Eis, portanto, mais páginas contendo importantes, adequadas e oportunas abordagens e reflexões que acenam, em meio à maior crise de liderança de nossa história – que é de ética, de moral, de princípios, de valores –, para a imperiosa e urgente necessidade de profundas transformações em nossas estruturas educacionais, governamentais, jurídicas, políticas, sociais, culturais, econômicas, financeiras e ambientais, de modo a promovermos a inserção do País no concerto das potências mundiais livres, civilizadas, soberanas, democráticas e sustentavelmente desenvolvidas...

Assim, urge ainda a efetiva problematização de questões deveras cruciais como:

     a)     a educação – universal e de qualidade, desde a educação infantil (0 a 3 anos de idade, em creches; 4 e 5 anos de idade, em pré-escolas) – e mais o imperativo da modernidade de matricularmos nossas crianças de 6 anos de idade na primeira série do ensino fundamental, independentemente do mês de seu nascimento –, até a pós-graduação (especialização, mestrado doutorado e pós-doutorado), como prioridade absoluta de nossas políticas públicas;

     b)    o combate, implacável e sem trégua, aos três dos nossos maiores e mais avassaladores inimigos que são: I – a inflação, a exigir permanente, competente e diuturna vigilância, de forma a manter-se em patamares civilizados, ou seja, próximos de zero; II – a corrupção, como um câncer a se espalhar por todas as esferas da vida nacional, gerando incalculáveis prejuízos e comprometimentos de vária ordem; III – o desperdício, em todas as suas modalidades, também a ocasionar inestimáveis perdas e danos, inexoravelmente irreparáveis;

     c)     a dívida pública brasileira, com projeção para 2014, segundo o Orçamento Geral da União, de exorbitante e intolerável desembolso de cerca de R$ 1trilhão, a título de juros, encargos, amortização e refinanciamentos (apenas com esta rubrica, previsão de R$ 654 bilhões), a exigir igualmente uma imediata, abrangente, qualificada e eficaz auditoria...

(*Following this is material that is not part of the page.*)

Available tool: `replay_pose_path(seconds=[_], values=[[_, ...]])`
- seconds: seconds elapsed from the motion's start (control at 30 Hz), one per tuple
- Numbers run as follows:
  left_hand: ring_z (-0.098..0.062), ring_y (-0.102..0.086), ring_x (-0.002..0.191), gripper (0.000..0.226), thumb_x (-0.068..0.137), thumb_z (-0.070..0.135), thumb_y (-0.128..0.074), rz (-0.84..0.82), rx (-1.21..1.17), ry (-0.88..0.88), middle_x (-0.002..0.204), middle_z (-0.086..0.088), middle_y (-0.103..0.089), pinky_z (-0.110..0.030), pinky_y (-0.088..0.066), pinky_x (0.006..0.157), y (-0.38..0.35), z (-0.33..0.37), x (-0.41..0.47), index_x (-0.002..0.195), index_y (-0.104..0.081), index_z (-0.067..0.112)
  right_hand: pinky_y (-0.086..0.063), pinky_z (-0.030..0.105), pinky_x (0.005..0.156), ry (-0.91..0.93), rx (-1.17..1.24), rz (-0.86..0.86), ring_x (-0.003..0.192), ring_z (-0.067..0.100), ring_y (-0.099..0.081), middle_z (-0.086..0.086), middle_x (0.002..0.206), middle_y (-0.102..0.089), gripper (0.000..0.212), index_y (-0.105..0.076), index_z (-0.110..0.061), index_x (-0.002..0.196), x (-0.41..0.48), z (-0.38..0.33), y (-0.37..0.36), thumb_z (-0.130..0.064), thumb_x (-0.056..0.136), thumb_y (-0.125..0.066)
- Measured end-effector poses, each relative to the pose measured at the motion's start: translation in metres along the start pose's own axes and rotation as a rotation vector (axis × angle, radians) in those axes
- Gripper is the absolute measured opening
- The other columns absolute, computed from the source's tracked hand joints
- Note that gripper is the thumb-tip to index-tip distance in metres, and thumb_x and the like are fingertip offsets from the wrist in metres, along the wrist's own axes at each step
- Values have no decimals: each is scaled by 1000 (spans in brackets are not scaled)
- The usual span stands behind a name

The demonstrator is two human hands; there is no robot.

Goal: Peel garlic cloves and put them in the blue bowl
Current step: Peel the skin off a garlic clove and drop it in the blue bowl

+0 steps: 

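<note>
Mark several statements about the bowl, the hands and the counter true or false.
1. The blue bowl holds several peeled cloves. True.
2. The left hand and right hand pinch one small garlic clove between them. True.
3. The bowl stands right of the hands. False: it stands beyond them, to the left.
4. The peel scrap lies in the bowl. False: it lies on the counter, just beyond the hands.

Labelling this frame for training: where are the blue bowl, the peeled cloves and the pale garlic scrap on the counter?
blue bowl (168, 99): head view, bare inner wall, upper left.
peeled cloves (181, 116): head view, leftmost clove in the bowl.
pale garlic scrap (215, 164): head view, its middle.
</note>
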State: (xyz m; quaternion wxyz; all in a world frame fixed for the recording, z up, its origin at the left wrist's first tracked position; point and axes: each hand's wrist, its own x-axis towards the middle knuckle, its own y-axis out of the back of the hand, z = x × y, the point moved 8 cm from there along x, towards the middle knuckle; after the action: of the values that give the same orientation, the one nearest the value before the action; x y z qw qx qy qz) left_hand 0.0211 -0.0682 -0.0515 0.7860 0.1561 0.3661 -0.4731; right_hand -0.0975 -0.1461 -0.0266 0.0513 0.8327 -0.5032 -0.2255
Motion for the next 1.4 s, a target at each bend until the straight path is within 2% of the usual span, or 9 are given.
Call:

Isto posto, torna-se absolutamente inútil lamentarmos a falta de recursos diante de tão descomunal sangria que dilapida o nosso já combalido dinheiro público, mina a nossa capacidade de investimento e de poupança e, mais contundente ainda, afeta a credibilidade de nossas instituições, negligenciando a justiça, a verdade, a honestidade e o amor à pátria, ao lado de abissais desigualdades sociais e regionais e de extremas e sempre crescentes necessidades de ampliação e modernização de setores como: a gestão pública; a infraestrutura (rodovias, ferrovias, hidrovias, portos, aeroportos); a educação; a saúde; o saneamento ambiental (água tratada, esgoto tratado, resíduos sólidos tratados, macrodrenagem urbana, logística reversa); meio ambiente; habitação; mobilidade urbana (trânsito, transporte, acessibilidade); minas e energia; emprego, trabalho e renda; agregação de valor às commodities; sistema financeiro nacional; assistência social; previdência social; segurança alimentar e nutricional; segurança pública; forças armadas; polícia federal; defesa civil; logística; pesquisa e desenvolvimento; ciência, tecnologia e inovação;cultura, esporte e lazer; turismo; comunicações; qualidade (planejamento – estratégico, tático e operacional –, transparência, eficiência, eficácia, efetividade, economicidade, criatividade, produtividade, competitividade); entre outros...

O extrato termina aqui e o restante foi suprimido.